This series continues to explain the raison d'être of each of the lumps I'm seeing in BSPs; in this case, the vertices.
Wow the span algorithm reminds me of an algorithm I made for my masters to rasterize convex shapes in 3d. Which ended up being used as a way to view frustum cull a spatial hash.
Thanks for making more videos! You have been one of my favorite technical channels i have stumbled upon in the past few years and the recent resurgence of videos is well appreciated!
Please put this together with your BSP and PVS videos in a single playlist to make it easier to share! Perhaps with the lighting video at the end, too, if you prefer.
if you just build the convex space adjacency tree, you get all the visible faces for free, for ray casting (inside a convex polygon space partition, you always see the inside walls)
A much simpler approach that comes to mind is to keep a list of occupancy spans while plotting polygons front to back. Then there will be no more than a handful spans per each line, and at their size, they might as well be an array. What speaks against that?
One thing and a big one is integration of entities (enemies items etc) into the rendering. That you have discarded environment depth data from your buffer before you need it again to occlude the entities by the environment.
And another is cache optimisation; that you have execution alternating between various domains of code like BSP traversal, clipping, triangle setup and rasterisation, this means code and hot data get pushed out of the cache regularly. Cache optimisation is a big must to make something run fast on a P5.
Hello, to render enemies etc a depth buffer is indeed used, it is just that for the main level only depth writes are required, which were apparently much faster than depth reads. Your idea with spans sounds like it should work. I've no doubt it was considered by Carmack, Abrash, and co; it'd be interesting to know why they went with the AEL/APL approach. Edit: Chapter 66 of Abrash's book talks about this in the Sorted Spans section.
@@MattsRamblings I'm certain they tried more than a few things. By drawing one surface at a time and having no interleaving tasks, good texture fetch locality is achieved, and cache can be utilised especially if they use swizzled texture format.

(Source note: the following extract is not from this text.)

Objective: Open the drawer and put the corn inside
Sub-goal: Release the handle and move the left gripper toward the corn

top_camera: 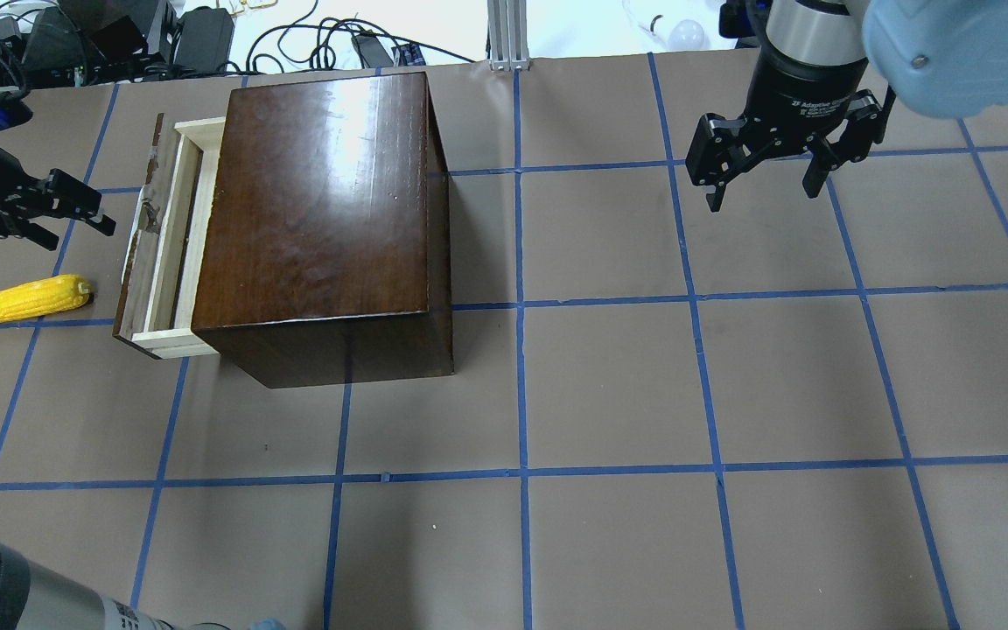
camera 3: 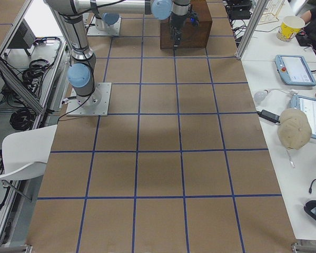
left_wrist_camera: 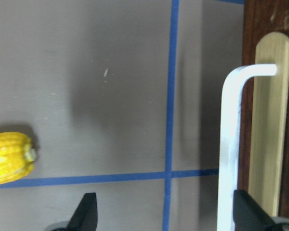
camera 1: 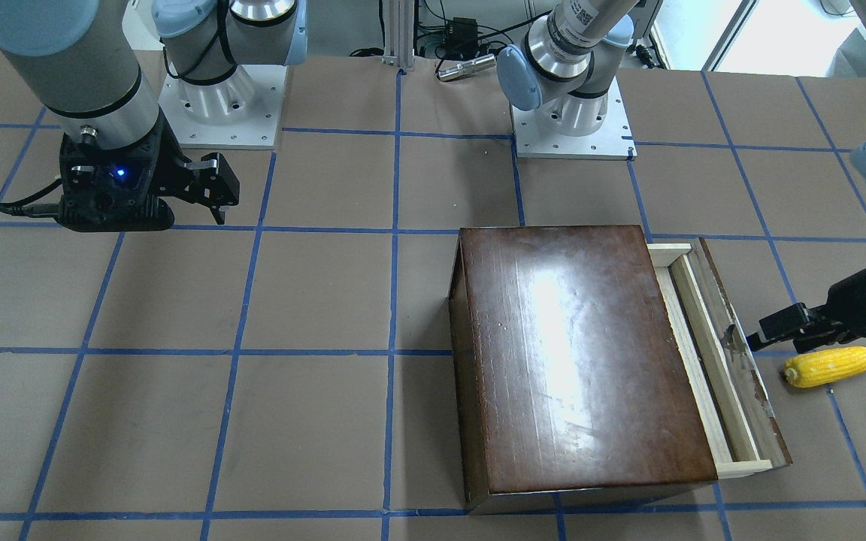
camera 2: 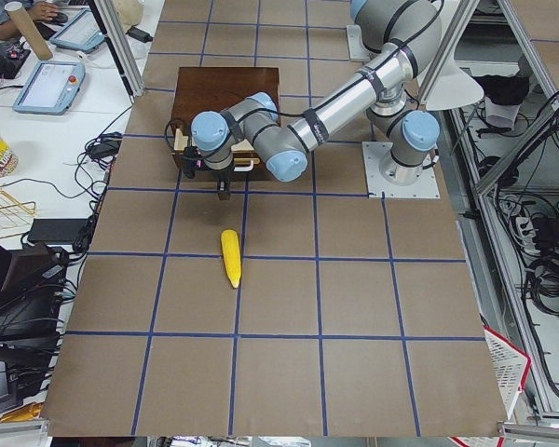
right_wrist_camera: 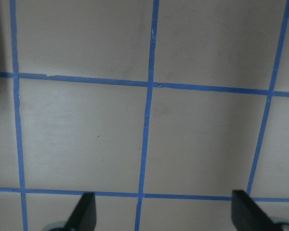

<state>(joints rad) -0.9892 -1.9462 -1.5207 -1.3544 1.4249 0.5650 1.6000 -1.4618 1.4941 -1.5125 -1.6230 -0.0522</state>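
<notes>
Overhead view first: the drawer (top_camera: pixel 163 245) is seen sticking part-way out of the 9 o'clock side of the glossy dark box (top_camera: pixel 320 201), with its pale wood inside exposed. The corn (top_camera: pixel 27 298) is found outside it, laid flat on the table (top_camera: pixel 609 394) at roughly 9 o'clock from the drawer's scuffed front. It's near that front but not touching, with the tapered end pointed to 9 o'clock and the blunt end turned toward the drawer.

The left gripper (top_camera: pixel 88 210) is held at about 1 o'clock from the corn, clear of it, with its fingers aimed at the drawer front. In the left wrist view those fingers are seen spread wide, with nothing pinched. The drawer's pale bent handle (left_wrist_camera: pixel 229 144) is caught on the 3 o'clock side of that view, just inside one fingertip. Whether it's actually touched can't be told. The corn's blunt end is shown at the 9 o'clock edge, off to the side of the other fingertip.

The right gripper (top_camera: pixel 762 197) is hung well apart from all that, at around 2 o'clock from the box, over bare table. Its fingers are spread too, and only the blue tape lines (right_wrist_camera: pixel 147 120) are seen between them in its own wrist view.
</notes>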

@@SianaGearzquake 2 sorts the output span list by surface (lit textures) to optimize cache hit rate, but I don't think quake does this.

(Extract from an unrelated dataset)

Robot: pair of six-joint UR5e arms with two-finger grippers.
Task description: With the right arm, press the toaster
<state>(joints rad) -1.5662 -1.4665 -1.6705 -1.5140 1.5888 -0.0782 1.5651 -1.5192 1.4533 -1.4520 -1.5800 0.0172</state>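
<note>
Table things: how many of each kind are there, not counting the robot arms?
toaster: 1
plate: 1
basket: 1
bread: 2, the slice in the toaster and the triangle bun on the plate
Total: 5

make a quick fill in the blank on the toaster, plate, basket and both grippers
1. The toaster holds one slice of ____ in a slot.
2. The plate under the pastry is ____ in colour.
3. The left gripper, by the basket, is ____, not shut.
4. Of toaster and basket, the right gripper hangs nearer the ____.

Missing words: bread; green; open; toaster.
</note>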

@@Ehal256 Once you start increasing geometric resolution, you're going to need better methods than just drawing one whole surface at a time to achieve better cache locality. But either is better than rendering the whole spanbuffer line by line top to bottom. Of course one can come up with tile based methods as well and so on but they can also be hit or miss.

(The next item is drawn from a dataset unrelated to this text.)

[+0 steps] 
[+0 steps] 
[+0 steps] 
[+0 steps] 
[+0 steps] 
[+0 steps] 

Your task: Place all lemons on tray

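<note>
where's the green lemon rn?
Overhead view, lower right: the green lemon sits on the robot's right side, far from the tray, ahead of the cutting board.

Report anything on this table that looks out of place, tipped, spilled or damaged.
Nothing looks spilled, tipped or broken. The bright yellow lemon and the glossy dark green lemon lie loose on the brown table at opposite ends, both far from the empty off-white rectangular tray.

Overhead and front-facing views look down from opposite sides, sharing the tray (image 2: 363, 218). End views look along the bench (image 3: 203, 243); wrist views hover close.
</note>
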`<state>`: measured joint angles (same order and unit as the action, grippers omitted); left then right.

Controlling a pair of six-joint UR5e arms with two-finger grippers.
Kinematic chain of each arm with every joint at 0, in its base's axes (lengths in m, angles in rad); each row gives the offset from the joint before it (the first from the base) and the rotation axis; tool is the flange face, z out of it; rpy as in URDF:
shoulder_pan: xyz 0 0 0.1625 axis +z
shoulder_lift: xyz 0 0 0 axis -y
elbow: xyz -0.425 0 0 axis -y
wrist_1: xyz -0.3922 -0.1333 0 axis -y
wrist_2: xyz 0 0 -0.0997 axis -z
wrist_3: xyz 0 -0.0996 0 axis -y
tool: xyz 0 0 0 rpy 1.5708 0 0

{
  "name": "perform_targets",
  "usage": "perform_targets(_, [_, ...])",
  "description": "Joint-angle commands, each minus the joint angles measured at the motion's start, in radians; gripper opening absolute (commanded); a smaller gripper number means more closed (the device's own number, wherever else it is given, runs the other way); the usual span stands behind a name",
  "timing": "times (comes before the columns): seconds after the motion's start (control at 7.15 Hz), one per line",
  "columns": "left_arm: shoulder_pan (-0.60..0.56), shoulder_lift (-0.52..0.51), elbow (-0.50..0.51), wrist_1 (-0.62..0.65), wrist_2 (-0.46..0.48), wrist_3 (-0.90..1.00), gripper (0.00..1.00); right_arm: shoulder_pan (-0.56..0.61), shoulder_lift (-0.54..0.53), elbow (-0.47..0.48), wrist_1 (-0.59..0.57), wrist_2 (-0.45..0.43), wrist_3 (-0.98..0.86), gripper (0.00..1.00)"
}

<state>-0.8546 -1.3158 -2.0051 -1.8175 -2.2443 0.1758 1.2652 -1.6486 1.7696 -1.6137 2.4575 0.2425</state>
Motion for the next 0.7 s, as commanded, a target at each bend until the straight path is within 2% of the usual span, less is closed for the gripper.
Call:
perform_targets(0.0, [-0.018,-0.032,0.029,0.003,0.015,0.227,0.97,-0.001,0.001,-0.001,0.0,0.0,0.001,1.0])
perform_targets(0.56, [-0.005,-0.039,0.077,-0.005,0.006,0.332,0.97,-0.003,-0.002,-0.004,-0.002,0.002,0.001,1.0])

I studied the everliving crap out of that Black Book in high school
Could you explain how the objects are rendered?
The spans probably are better for avoiding memory cache misses as likely they are stored next to each other in memory...well...it's usually done that way anyhow, along widths rather than heights.
I used to make levels on an editor called QOOLE - I wish I'd known then some of the stuff you've put in your videos as it explains why some things just wouldn't behave themselves.
wow, another one
edit: great one
They explain to us the "truth", because they hide the real truth that Quake rendering engine is Black Magic
When I watch your videos on quake I usually try to recognize which parts are relevant to modern graphics programming and which aren't. I suppose if you are taking advantage of the graphics card and modern graphics APIs then everything in this video after the "Back-face culling" chapter wont be particularly useful since you can have your graphics API automatically perform lots of tests to prevent overdraw.
Yes and no. Yes, because programming on the CPU, you don't need to worry about such. However, no because that's actually not far off what the GPU does, so understanding Quake's rasterization helps in understanding how a GPU works. While algorithms might be differ (sometimes significantly), the biggest difference (by far) is Quake is single-threaded (it wasn't until after 64-bit became commonly available that multi-core cpus were commonly available), while GPUs do the vast majority of the work in parallel.
Excellent as usual. If i might give some constructive criticism: Consider red-green colour blindness in your visualisation, perhaps switching to blue and orange. Also check that your audio is normalised, it is very quiet in places.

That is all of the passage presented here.